§ **Task brief**: Lines below that include "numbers" are the answer; copy each one.

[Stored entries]
○ ○ ○ ○
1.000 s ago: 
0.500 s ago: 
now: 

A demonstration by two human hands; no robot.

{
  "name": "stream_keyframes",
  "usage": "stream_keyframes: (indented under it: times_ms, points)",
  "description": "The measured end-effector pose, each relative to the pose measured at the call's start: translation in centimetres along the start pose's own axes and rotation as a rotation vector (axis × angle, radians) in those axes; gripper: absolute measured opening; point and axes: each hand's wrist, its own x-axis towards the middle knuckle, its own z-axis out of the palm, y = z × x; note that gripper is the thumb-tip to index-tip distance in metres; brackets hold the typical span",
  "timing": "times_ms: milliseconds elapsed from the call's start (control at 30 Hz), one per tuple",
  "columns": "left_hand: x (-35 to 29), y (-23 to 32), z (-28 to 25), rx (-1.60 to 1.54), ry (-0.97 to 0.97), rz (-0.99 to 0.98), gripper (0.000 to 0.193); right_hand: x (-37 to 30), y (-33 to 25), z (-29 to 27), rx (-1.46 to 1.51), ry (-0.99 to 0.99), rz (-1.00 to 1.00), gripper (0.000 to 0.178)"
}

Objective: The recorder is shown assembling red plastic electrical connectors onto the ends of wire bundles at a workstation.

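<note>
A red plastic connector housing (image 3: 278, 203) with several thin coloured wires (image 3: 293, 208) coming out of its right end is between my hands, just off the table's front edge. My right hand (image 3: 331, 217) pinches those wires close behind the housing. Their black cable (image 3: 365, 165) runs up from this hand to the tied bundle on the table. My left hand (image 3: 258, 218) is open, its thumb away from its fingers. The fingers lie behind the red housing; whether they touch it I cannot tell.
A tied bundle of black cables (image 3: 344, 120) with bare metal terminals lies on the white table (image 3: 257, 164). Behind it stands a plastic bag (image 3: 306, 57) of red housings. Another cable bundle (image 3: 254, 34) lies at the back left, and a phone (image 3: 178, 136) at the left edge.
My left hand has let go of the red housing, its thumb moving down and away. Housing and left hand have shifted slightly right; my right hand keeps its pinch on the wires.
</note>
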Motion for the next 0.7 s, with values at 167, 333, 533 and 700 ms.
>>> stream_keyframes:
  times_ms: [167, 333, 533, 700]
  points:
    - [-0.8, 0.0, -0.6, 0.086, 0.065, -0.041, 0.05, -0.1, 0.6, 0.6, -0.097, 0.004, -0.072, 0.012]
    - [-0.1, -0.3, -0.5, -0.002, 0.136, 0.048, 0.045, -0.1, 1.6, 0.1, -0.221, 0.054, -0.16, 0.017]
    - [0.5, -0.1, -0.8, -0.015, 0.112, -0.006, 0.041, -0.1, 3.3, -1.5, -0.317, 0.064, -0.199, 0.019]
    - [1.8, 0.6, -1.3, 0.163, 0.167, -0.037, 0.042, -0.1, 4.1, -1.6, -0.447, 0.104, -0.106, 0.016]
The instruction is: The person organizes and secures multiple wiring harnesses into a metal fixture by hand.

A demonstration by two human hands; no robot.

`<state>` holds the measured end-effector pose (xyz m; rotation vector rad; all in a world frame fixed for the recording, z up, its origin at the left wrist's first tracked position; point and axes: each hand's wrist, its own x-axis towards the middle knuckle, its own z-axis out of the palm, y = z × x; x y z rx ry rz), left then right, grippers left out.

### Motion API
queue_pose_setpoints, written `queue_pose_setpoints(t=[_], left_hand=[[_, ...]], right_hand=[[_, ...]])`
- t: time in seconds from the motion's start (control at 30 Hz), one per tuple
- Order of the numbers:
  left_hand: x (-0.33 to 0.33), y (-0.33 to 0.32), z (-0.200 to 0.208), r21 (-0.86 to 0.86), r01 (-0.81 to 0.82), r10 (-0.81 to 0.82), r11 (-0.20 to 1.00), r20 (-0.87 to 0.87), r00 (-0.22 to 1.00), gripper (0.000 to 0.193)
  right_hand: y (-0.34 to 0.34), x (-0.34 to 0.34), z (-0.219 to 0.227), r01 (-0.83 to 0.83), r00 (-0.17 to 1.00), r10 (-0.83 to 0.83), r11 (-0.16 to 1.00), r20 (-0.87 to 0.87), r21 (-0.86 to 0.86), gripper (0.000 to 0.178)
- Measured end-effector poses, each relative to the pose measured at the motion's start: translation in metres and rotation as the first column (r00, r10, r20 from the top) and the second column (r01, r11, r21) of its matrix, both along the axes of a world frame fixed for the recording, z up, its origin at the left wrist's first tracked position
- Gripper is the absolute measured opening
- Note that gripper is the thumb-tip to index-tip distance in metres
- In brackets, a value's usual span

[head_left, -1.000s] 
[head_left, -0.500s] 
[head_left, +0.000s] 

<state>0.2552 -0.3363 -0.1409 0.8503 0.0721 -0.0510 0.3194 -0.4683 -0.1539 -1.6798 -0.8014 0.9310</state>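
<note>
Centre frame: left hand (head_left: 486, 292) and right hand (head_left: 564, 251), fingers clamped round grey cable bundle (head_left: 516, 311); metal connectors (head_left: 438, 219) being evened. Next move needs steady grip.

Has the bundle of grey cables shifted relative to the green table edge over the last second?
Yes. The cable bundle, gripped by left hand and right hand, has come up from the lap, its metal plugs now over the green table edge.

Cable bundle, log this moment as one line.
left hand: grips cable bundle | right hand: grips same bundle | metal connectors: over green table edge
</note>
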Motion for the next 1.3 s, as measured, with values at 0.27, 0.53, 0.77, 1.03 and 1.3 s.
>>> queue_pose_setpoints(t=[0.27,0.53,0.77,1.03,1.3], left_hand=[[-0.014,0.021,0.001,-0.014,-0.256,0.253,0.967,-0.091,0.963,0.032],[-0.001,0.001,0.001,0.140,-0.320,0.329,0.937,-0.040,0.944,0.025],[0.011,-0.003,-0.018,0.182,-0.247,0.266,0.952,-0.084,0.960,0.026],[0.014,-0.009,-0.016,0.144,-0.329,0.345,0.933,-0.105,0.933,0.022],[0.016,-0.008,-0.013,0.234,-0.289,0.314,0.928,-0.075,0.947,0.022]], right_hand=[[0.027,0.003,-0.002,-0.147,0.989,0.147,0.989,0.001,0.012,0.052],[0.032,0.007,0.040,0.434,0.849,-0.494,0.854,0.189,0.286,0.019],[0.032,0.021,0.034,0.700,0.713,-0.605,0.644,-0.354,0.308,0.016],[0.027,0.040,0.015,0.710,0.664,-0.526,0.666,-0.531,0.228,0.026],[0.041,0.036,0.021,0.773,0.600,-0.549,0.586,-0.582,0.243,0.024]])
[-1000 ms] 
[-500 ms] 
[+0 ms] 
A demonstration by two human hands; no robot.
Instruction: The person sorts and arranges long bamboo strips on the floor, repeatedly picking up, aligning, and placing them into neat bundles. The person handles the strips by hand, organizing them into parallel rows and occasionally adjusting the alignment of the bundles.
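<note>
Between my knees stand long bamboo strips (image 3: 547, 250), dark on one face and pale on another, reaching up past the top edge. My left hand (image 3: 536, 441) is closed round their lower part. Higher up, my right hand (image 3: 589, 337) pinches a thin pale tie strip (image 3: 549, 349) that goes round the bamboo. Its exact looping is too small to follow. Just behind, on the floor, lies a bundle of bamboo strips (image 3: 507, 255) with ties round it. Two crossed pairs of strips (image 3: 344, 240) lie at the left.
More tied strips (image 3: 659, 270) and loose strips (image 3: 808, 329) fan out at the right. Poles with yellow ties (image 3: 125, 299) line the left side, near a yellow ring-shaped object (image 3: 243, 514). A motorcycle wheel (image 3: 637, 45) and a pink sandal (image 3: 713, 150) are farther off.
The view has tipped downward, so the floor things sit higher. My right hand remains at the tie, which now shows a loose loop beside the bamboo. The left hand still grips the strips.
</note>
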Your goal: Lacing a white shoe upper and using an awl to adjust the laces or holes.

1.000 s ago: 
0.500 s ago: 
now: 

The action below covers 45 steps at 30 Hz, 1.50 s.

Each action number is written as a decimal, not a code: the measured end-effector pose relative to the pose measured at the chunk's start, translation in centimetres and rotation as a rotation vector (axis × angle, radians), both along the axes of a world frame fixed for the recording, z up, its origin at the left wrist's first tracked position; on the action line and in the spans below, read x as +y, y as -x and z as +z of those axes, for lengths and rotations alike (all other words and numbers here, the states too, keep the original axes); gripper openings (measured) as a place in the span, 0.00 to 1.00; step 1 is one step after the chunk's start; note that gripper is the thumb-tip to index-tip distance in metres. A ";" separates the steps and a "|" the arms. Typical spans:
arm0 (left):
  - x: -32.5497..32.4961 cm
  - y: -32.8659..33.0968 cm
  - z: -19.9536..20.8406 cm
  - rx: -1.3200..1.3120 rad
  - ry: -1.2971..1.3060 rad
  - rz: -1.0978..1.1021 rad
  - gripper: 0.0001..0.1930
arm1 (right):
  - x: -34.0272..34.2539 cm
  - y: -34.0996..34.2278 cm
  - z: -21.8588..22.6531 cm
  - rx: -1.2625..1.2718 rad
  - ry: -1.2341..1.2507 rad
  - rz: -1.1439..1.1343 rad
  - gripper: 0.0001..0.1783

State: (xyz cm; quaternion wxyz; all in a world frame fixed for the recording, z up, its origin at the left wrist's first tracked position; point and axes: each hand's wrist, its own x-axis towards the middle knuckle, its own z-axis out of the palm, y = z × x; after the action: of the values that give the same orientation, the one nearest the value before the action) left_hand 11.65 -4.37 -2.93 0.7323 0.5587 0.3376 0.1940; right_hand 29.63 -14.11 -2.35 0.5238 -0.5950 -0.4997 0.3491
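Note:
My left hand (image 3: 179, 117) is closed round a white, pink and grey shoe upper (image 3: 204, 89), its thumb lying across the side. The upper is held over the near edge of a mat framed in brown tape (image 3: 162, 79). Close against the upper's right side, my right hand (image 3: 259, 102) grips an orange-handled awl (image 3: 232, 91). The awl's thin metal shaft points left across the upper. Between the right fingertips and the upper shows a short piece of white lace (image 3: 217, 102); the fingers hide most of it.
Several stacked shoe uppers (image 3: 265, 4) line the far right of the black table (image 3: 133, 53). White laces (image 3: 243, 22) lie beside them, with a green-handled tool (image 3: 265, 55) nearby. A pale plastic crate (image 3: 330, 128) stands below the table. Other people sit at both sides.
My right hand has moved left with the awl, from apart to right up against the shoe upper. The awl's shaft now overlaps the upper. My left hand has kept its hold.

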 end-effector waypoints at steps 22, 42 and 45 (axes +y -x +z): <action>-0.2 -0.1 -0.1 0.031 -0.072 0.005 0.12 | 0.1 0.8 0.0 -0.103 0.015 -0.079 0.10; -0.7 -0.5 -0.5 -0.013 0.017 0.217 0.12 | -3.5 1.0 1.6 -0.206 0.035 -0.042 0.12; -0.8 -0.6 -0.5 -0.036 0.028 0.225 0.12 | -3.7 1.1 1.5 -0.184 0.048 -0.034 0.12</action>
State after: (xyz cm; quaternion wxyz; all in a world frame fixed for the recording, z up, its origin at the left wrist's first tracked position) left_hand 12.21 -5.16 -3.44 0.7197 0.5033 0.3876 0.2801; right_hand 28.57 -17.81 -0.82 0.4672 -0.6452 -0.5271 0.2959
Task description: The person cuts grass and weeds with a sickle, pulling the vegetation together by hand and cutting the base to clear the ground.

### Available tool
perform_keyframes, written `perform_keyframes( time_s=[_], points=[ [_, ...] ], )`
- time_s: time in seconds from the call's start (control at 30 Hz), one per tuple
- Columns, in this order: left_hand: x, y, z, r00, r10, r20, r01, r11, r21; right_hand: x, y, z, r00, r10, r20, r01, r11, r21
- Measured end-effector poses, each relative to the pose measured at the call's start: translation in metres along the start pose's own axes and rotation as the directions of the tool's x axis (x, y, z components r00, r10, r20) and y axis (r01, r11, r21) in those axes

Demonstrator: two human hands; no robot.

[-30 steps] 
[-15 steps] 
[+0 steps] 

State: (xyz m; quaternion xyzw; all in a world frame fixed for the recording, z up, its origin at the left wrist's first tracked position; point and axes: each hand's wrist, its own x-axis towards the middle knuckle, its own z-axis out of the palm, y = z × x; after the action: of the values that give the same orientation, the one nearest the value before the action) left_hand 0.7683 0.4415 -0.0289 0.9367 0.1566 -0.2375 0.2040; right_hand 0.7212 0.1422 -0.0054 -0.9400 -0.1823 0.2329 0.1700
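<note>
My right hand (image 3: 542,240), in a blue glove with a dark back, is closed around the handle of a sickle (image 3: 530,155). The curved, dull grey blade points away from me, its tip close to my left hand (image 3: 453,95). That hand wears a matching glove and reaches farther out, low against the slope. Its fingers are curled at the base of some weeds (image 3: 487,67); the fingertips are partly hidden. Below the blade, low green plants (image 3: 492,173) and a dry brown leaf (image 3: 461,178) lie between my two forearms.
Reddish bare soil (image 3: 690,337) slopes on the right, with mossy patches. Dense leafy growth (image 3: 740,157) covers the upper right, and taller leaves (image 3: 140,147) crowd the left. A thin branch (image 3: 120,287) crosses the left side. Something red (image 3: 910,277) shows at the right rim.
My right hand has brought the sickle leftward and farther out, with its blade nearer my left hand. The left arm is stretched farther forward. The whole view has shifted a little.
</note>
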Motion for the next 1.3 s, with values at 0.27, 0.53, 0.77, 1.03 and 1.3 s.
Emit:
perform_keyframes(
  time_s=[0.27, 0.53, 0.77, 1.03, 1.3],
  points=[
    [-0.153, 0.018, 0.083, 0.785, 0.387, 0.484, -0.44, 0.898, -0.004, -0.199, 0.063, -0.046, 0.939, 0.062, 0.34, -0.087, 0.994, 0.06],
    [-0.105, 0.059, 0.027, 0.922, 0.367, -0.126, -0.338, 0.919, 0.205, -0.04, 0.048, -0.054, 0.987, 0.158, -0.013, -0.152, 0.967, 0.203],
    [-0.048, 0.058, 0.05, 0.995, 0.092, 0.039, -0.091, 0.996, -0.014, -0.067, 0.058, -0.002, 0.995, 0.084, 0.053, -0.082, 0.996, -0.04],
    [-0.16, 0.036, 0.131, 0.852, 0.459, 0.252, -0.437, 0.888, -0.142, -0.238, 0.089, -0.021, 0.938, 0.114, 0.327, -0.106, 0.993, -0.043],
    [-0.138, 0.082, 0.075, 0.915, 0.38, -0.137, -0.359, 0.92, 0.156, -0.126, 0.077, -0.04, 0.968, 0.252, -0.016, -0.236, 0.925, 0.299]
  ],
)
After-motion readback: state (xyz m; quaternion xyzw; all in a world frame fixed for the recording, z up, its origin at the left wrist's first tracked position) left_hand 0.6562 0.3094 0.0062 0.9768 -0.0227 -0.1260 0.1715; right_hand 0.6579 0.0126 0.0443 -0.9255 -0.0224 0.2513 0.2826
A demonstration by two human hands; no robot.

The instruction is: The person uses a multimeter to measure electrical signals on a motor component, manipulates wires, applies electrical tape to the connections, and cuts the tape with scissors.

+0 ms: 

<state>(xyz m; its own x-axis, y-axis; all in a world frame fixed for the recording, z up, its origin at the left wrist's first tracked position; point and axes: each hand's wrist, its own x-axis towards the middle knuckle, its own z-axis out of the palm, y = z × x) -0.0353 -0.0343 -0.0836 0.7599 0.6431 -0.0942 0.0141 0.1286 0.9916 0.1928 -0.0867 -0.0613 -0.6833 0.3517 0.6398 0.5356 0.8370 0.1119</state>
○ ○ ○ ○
§ **Solution**:
- Order of the numbers:
Each action number is written as a decimal, not a code: the measured end-effector pose relative to the pose measured at the chunk's start, translation in centimetres and rotation as a rotation vector (axis × angle, radians), both along the axes of a world frame fixed for the recording, z up, its origin at the left wrist's first tracked position; on the action line and in the spans below, read x as +y, y as -x and z as +z of those axes, for lengths and rotations alike (all other words and numbers here, the states too, keep the original axes); gripper openings (measured) as a place in the span, 0.00 to 1.00; step 1 is one step after the chunk's start; note that gripper is the thumb-tip to index-tip distance in metres. A ";" separates the steps and a "|" the arms. Typical spans:

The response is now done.